Because this tenderness… it was a lie.

A fucking illusion.

I punched him. Once and then again. My fists were weak, trembling, and pathetically vulnerable. “I hate you,” I whispered. “I hate you. I hate you. I hate you…”

His arms only tightened like he knew the rhythm of my rage, as if he had done this before with others. Or maybe just me. In some past life, I didn’t remember consenting to.

“I hate you…” I said again. But it came out cracked, wrecked.

I cried into the fabric of his coat, into the scent of him… smoke, sin, and the grave… and I sobbed until the words lost their meaning.

And when I finally stopped, it wasn’t because I was done. It was because exhaustion dragged me like waves pulling a corpse out to sea.

My dreams weren’t soft. They were full of teeth.

I was running through ash and fire, barefoot and bleeding. The monsters behind me had his face. The monsters ahead whispered Adrian’s name. I didn’t know who I was running from anymore. Or who I was running to. But either way, I knew the girl who loved the dead boy was gone.

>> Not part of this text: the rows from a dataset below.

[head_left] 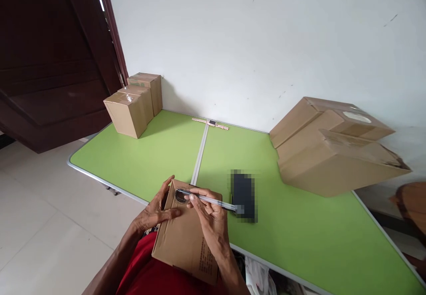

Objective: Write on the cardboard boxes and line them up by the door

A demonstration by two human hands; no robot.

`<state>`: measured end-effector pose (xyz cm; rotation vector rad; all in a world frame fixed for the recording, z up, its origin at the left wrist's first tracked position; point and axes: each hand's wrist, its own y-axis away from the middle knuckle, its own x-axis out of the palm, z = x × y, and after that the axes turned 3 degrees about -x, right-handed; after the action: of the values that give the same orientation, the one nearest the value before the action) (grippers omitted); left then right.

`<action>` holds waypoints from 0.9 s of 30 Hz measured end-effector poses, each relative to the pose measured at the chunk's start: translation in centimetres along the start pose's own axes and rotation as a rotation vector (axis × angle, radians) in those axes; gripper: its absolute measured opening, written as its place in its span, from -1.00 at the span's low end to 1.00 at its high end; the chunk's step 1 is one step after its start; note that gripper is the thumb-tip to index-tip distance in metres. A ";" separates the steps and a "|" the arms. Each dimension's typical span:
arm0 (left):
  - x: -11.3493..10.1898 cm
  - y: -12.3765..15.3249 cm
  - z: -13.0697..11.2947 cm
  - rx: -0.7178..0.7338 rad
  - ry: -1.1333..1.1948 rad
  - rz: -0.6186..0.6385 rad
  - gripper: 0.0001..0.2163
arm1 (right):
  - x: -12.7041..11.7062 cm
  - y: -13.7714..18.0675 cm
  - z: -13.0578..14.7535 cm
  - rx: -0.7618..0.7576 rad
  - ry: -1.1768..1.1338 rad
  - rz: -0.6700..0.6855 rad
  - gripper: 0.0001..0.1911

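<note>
A small brown cardboard box [181, 244] leans tilted between my body and the table's front edge. My left hand [155, 213] grips its left side, thumb on the top face and fingers around the edge. In my right hand [213, 219] is a clear pen [213, 200], pinched between thumb and fingers. The pen's dark end is at a black round mark [180, 196] near the box's far left corner; whether it touches the cardboard I cannot tell. Part of the right hand lies over the box. Small dark print runs along the box's lower right.
On the green table [159, 157], several cardboard boxes [124, 113] stand at the back left. Larger cardboard boxes [319, 153] stand at the right. A pink-strapped watch [212, 123] lies by the wall. A blurred dark flat object [243, 195] lies right of my right hand.
</note>
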<state>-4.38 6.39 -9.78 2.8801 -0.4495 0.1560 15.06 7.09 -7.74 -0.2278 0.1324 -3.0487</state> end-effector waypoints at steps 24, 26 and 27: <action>-0.4 -0.2 0.6 0.018 -0.004 -0.006 0.00 | -3.7 -3.5 1.2 -0.063 0.282 0.038 -0.54; -0.4 -0.2 0.7 0.008 0.001 -0.012 0.00 | -4.1 -6.1 1.4 -0.069 0.295 -0.005 -0.46; -0.5 -0.2 0.7 0.002 0.004 -0.016 0.01 | -4.4 -7.6 1.4 -0.067 0.320 -0.034 -0.45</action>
<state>-4.70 6.54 -10.56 2.8840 -0.4260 0.1594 19.06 14.90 -6.28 0.2593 0.2527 -3.0929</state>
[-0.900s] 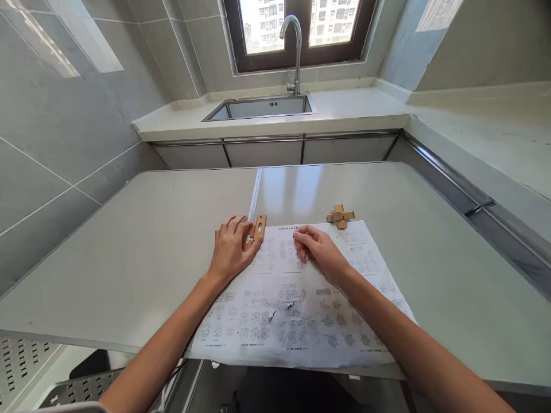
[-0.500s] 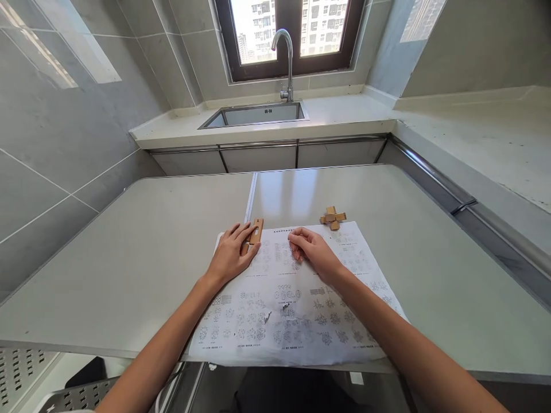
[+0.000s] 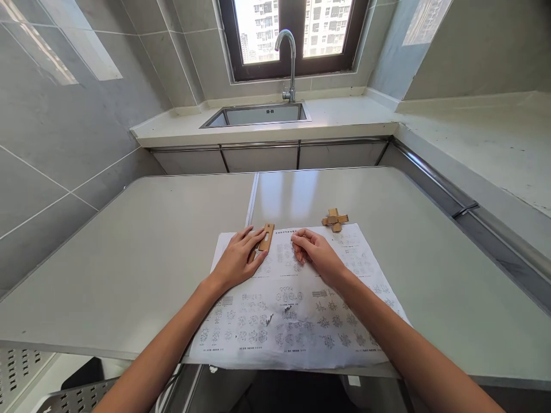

And the woman in his enemy’s arms… she was something else entirely.

I woke up to the blinding sun. To the golden light that spilt across the room and the ocean just outside. Like the night hadn’t been violent, and I hadn’t been silenced.

I was in a bed, one I didn’t recognise. Pillows too soft and sheets too clean. Pristine white. No street noise. No broken pieces. No cold night air around my ankles like chains. However, I was one who was still attached to them.

Just stillness. And his scent.

I wasn’t wearing a dress anymore.

A white shirt hung off my frame, too big. It smelled like power and spice and the skin carved from hell.

I was also clean. Washed. It must’ve been Elena. She would’ve done it gently, wouldn’t she? Would’ve tried not to look. Would’ve cried when she saw what her master did to me.

Soreness bloomed between my thighs, across my ribs, and inside my mouth. My body pulsed with phantom pain, some places from the impact and others from the way I let it happen.

Mechanically, I moved. One step at a time. One breath at a time.

I brushed my teeth with a trembling hand, watching the foam bleed pink into the sink.

I bathed. Hot water stung, and the soap slid across bruises I earned. My skin flinched beneath my own touch. But I didn’t cry. Not anymore. I was emptied last night.

When I was done, I didn’t look in the mirror.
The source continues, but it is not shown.